Un adolescent de seize ans mort dans un incendie. Un incendie domestique provoque la mort d'un adolescent. Un garçon de seize ans a trouvé la mort dans un incendie domestique.

Les titres sont tous les mêmes. Il y en a beaucoup. Si je défile plus loin, on me parle d'autres accidents. Deux garçons sont morts après une fête qui aurait mal tourné. Treize et quinze ans. Deux frères. Je remonte plus haut et ouvre un article, n'importe lequel. J'ai besoin de savoir ce qu'on raconte sur moi.

Ce lundi 6 juin, un adolescent a trouvé la mort dans un incendie domestique. Tout est arrivé dans la nuit. Ce sont les voisins, alertés par les flammes à côté, qui ont prévenu les secours. Trop tard, sans doute : Tyler, seize ans, n'a pas pu être secouru à temps. Sa chambre, qui se situait à l'étage, se trouvait très proche de la salle de bain, là où semblerait avoir démarré le feu. Ce mercredi matin, l'aînée de la famille est là, debout devant les ruines de ce qui a été sa maison. Elle n'était pas présente lors de l'incident qui a coûté la vie de son petit frère. Elle récupère quelques objets qui ont échappé aux flammes.

Elle nous confiera que l'accès à la chambre de son frère est impossible. Elle n'aura rien pu récupérer de ce qui appartenait à Tyler. « Tout a brûlé, il ne reste plus rien de lui », confirme un voisin, qui affirme avoir été proche de l'adolescent décédé. C'est également lui qui a été le premier à repérer l'incendie. « On ne sait pas vraiment comment ça s'est passé. Je me suis réveillé dans la nuit, vers trois heures du matin. Je voyais beaucoup de lumière. En fait, c'était les flammes. Pourtant, le soir, tout semblait normal. J'avais vu Tyler, on avait fait le chemin ensemble pour rentrer du lycée... »

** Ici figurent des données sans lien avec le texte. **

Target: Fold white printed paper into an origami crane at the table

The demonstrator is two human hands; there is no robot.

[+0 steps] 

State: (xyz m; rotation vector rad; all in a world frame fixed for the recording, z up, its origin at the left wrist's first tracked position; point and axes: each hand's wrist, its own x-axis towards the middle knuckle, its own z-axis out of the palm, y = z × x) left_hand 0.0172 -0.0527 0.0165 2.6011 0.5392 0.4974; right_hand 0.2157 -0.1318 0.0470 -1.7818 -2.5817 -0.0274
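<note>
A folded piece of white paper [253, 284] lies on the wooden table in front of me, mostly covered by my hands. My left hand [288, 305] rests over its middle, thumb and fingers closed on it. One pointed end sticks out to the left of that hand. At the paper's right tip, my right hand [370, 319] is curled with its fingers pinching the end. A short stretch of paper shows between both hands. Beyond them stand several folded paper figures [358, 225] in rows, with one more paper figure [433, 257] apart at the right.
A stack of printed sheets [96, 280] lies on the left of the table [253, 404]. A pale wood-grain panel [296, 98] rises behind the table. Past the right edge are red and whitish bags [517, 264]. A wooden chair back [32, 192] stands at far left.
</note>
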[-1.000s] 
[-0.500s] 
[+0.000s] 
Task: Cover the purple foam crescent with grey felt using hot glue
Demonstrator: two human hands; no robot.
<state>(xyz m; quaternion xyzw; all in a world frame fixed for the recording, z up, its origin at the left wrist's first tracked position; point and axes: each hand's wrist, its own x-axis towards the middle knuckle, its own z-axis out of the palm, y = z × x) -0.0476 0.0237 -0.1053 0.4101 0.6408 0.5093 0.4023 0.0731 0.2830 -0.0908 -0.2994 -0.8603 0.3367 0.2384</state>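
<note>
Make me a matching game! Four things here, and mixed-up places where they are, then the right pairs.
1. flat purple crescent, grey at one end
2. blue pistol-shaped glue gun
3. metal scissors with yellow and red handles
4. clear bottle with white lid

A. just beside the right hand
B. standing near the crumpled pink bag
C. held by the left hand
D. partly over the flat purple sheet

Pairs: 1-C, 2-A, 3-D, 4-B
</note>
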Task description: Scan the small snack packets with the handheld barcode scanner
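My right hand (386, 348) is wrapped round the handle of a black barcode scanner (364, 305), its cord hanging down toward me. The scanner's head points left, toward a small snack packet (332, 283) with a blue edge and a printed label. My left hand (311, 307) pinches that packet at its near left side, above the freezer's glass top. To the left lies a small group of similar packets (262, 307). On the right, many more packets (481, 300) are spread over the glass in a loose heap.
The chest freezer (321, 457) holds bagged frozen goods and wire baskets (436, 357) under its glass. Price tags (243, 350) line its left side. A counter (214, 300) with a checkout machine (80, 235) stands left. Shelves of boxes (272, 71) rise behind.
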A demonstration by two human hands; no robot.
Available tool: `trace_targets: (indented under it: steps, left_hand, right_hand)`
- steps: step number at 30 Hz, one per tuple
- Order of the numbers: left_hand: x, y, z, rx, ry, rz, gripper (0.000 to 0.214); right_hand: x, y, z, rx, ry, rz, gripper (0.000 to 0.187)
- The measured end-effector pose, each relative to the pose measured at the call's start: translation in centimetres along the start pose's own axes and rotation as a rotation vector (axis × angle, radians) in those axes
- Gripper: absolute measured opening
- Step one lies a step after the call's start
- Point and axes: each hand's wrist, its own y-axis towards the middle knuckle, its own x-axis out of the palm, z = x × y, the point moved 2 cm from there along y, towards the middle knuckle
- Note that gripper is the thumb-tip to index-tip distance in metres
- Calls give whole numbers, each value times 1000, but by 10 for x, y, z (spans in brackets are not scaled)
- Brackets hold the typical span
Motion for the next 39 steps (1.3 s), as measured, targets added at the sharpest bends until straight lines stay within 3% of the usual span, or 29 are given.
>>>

Le choc est encore visible sur le visage de tous. Les passants s'arrêtent, constatent l'étendue des dégâts. La maison est totalement détruite sur le côté droit.

La famille endeuillée est logée chez des amis. Le plus jeune de la famille se trouve encore à l'hôpital ; il semblerait que la fumée l'ait particulièrement incommodé, mais selon sa sœur, ce n'est pas alarmant. Il devrait sortir cet après-midi.

Dans l'établissement où se trouvait l'adolescent décédé, un soutien psychologique a été mis en place, suivant l'exemple de celui organisé dans le village pour tous ceux qui ressentent le besoin de parler de ce triste incident.

J'éteins le téléphone. C'est trop. Les larmes brouillent mon regard. Je ne savais pas que Liam avait été hospitalisé, ni que Lily était allée récupérer des affaires. Je ne savais pas qu'il y avait des soutiens psychologiques pour ceux que ma mort avait choqué. Je ne savais même pas que tout ça c'était passé vers trois heures du matin.

Ma main serre ma manche brûlée. C'est tout ce qu'il me reste, tout ce qu'il reste de moi. Lily l'a dit : elle n'a pas pu entrer dans ma chambre. Personne n'a pu. D'un côté, ça me rassure. Au moins, personne n'aura de soupçons sur ma mort, il n'y a pas de doutes à avoir, qu'on trouve ou pas un corps. J'ai totalement disparu dans les flammes.

J'efface mes larmes avant qu'elles ne glissent sur mes joues. Mes doigts attrapent mon crayon et je commence à griffonner des monstres.